In 2010 the Apple App Store had already been around for a couple of years and this model was envisioned to become the new standard for also how business software capabilities were distributed in the near future. Out of all pieces in the puzzle for Social CRM technology, the inability to build a viable marketplace for ISVs from also outside the immediate MS ecosystem was perhaps the biggeset stumbling block for Microsoft. What was launched as Dynamics Marketplace in 2010 became pretty much all that there would ever be: a random listing of solutions and service providers that did very little to help customers in discovering the right building blocks for the latest social technologies and services for their CRM systems.

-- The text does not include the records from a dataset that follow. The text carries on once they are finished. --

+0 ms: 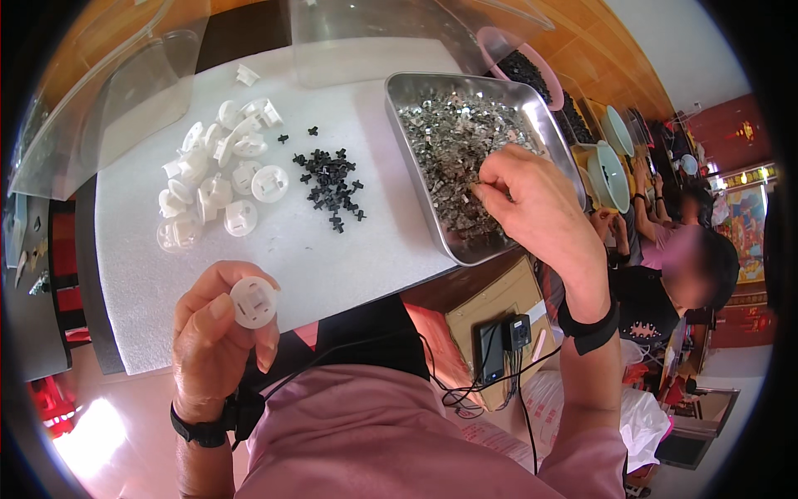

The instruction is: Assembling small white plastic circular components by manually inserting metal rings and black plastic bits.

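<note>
My left hand (204, 333) grips a white round plastic plug cover (254, 301) with slots by its edge, fingers and thumb around it, just off the near edge of the table. My right hand (544, 208) is over a metal tray (418, 170) heaped with small shiny metal pieces (449, 125). Its thumb and index finger are pinched together at the heap; what lies between the tips is too small to make out. Left of the tray lies a pile of small black cross-shaped parts (331, 187). Farther left, several more white plastic covers (241, 218) are piled up.
A white foam sheet (374, 224) covers the table. Clear plastic panels (357, 50) stand along its far side. Pink (490, 41) and pale green basins (611, 179) line the right. Below the tray are a cardboard box (465, 316) and cabled devices (489, 349). Other people work at right.
</note>
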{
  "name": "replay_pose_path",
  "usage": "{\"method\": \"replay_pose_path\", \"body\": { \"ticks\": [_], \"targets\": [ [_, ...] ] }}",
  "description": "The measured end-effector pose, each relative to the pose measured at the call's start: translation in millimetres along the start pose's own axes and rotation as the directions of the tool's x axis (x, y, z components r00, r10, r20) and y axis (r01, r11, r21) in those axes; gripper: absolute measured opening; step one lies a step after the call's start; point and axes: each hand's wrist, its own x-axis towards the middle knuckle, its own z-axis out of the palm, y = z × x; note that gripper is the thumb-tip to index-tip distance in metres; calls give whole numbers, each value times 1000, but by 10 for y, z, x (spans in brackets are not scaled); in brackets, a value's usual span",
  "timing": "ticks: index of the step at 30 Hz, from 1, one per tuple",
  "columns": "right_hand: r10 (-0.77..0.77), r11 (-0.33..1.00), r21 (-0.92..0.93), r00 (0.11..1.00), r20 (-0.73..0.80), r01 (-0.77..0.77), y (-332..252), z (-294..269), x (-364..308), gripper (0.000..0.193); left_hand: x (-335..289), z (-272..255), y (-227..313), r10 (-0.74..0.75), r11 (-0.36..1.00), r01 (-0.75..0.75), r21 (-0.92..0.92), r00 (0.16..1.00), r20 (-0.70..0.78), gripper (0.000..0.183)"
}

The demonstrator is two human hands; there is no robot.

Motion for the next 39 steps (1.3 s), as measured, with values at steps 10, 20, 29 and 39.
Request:
{"method": "replay_pose_path", "body": {
  "ticks": [10, 20, 29, 39],
  "targets": [
    [-15, 979, 197, 985, -170, 49, -6, -72, -55, 7, 1, -4, 3, 6, 1000, -6, 0, 1000, 5, 45],
    [233, 721, 677, 972, -38, -147, 18, -70, -83, 10, 4, 5, -4, 19, 1000, -19, 2, 1000, 16, 43],
    [293, 594, 773, 955, 51, -224, 44, -45, -116, 13, 2, -15, -5, 22, 1000, -22, -3, 999, 35, 43],
    [86, 551, 829, 995, 54, -93, -824, -94, -391, 5, 8, 40, 68, -58, 998, 57, 12, 998, 14, 37]
  ]
}}
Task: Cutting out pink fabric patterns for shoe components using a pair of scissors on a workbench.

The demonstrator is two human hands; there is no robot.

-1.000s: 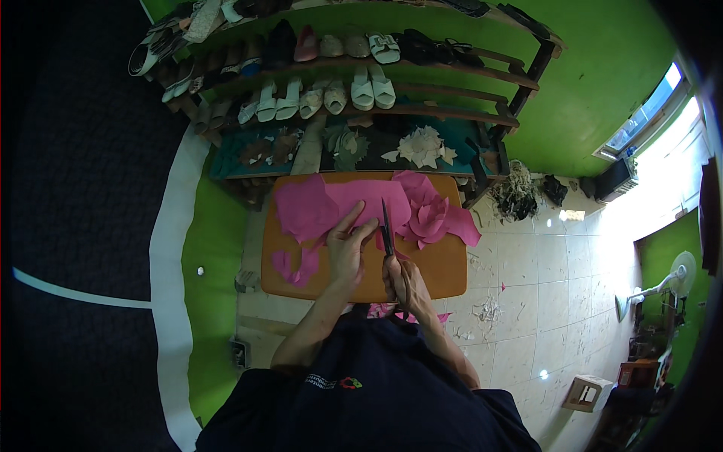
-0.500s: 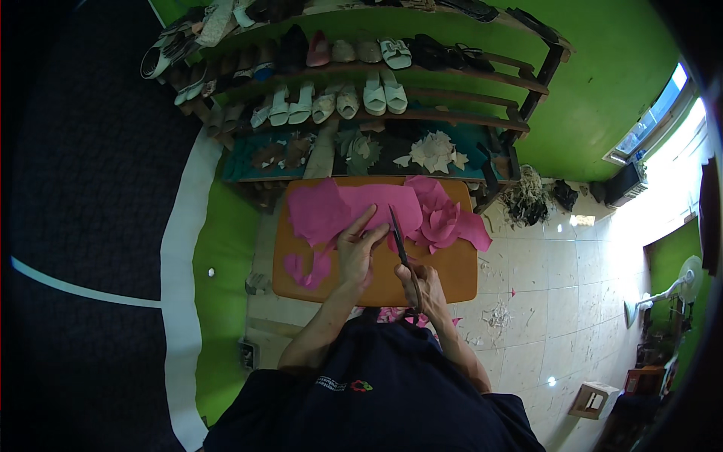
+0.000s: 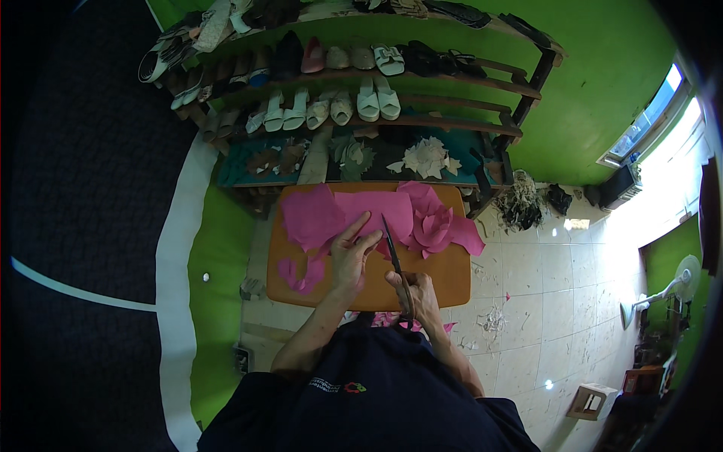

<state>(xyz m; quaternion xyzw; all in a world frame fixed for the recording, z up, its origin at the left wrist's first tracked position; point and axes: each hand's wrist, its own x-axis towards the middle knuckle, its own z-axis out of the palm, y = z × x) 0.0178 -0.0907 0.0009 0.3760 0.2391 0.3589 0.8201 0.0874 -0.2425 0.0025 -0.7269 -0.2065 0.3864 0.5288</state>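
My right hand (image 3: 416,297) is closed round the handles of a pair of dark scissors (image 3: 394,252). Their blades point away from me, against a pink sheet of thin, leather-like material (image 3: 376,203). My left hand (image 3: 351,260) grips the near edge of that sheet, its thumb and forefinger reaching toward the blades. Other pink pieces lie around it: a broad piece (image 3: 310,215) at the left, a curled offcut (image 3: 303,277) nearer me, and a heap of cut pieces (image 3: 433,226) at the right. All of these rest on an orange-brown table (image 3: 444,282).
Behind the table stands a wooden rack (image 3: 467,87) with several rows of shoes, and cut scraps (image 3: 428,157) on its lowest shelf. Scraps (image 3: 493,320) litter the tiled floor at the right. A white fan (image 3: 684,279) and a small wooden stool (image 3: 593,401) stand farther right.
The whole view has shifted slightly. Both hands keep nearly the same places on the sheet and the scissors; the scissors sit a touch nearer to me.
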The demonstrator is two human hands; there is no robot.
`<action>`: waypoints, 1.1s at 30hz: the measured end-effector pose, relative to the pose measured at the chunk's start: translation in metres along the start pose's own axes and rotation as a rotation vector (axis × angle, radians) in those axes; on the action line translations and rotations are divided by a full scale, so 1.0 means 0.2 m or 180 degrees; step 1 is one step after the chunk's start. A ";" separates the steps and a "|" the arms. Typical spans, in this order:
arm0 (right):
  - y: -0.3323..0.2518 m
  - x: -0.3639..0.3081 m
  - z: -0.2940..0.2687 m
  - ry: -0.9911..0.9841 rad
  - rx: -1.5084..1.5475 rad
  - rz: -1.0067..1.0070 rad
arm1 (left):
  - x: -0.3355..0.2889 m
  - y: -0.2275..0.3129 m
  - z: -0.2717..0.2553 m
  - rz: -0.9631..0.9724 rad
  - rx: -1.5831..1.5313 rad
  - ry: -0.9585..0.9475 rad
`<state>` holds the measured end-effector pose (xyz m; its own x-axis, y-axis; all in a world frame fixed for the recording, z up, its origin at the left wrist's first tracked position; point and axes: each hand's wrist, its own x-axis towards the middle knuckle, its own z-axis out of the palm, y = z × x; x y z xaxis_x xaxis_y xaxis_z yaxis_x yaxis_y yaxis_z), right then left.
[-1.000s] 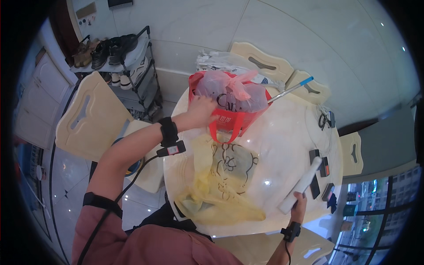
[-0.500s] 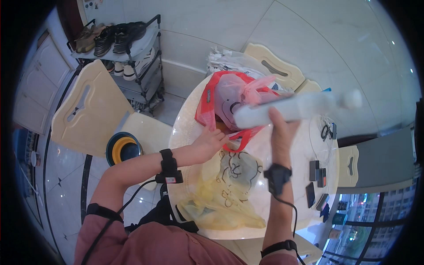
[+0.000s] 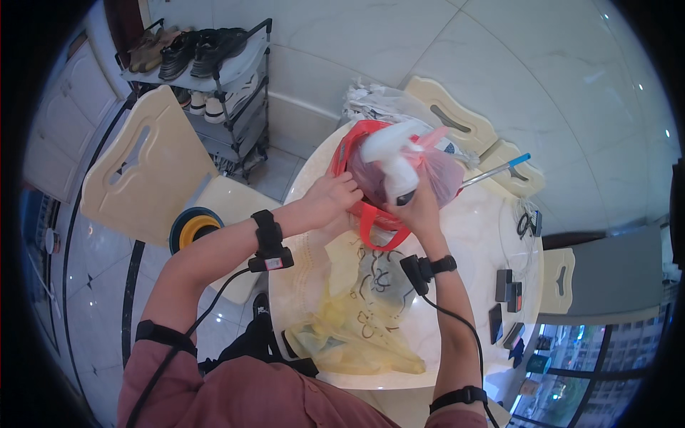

This part of the journey has been incredibly long, but on the technical side of things we’re still moving along. The solution framework that was being previewed for XRM in 2010 is being developed to support the whole range of new Power Platform services in 2020 that now share the same foundation. It’s pretty wild that the low-code tools being offered to citizen developers across all corners of organizations are now riding along in the same freight train that originally consisted of only the sales, marketing and services cars of CRM.
This is representative of a larger movement that I think has also changed how CRM and social channels are coming together these days. Moving most of the core CRM systems into the cloud for modern organizations has made them far more accessible to social data, even without tightly coupled integrations via packaged apps. Technologies like Azure Logic Apps and Power Automate (Flow) have lowered the barrier for connecting systems together and thus made the sales, marketing and service departments a lot more agile in adopting and integrating with new social tools. In a way, the need for an SCRM suite to be built by a big tech corporation has somewhat diminished as a result of this, because customer organizations are now better equipped in assembling their own unique toolkits for engaging in social channels while connecting to their systems of record.
“One more thing”
Ah, nothing takes you back in time to the days of early Social CRM like that iconic phrase from a certain tech company’s keynotes… Anyway, to close off this exploration into the days gone by, here’s one more gem that Timehop delivered to me from 10 years ago:
For once I can say “I told you so”! Now, this particular tweet was surely about providing the customers to the option to change the visual branding of their system, but in retrospect it almost looks like if Microsoft themselves wanted to break free from the cages of the CRM acronym already way back then. Splitting the Dynamics 365 suite into separate apps and stopping the use of the term CRM was a controversial move back in 2016, which appears to have only accelerated the juggling of product brand names at MS in the past few years.
The convenience of having an established acronym to describe what you’re doing is definitely very tempting for us lazy human beings, and attaching terms like “Social” into it must seem like the easiest way to explain something new while still holding on to all the old stuff. In the end, though, Social CRM became the everyday reality through routes we might not have expected to travel – and we stopped calling it both “Social” and – on the technical platform side – “CRM”. Or did we?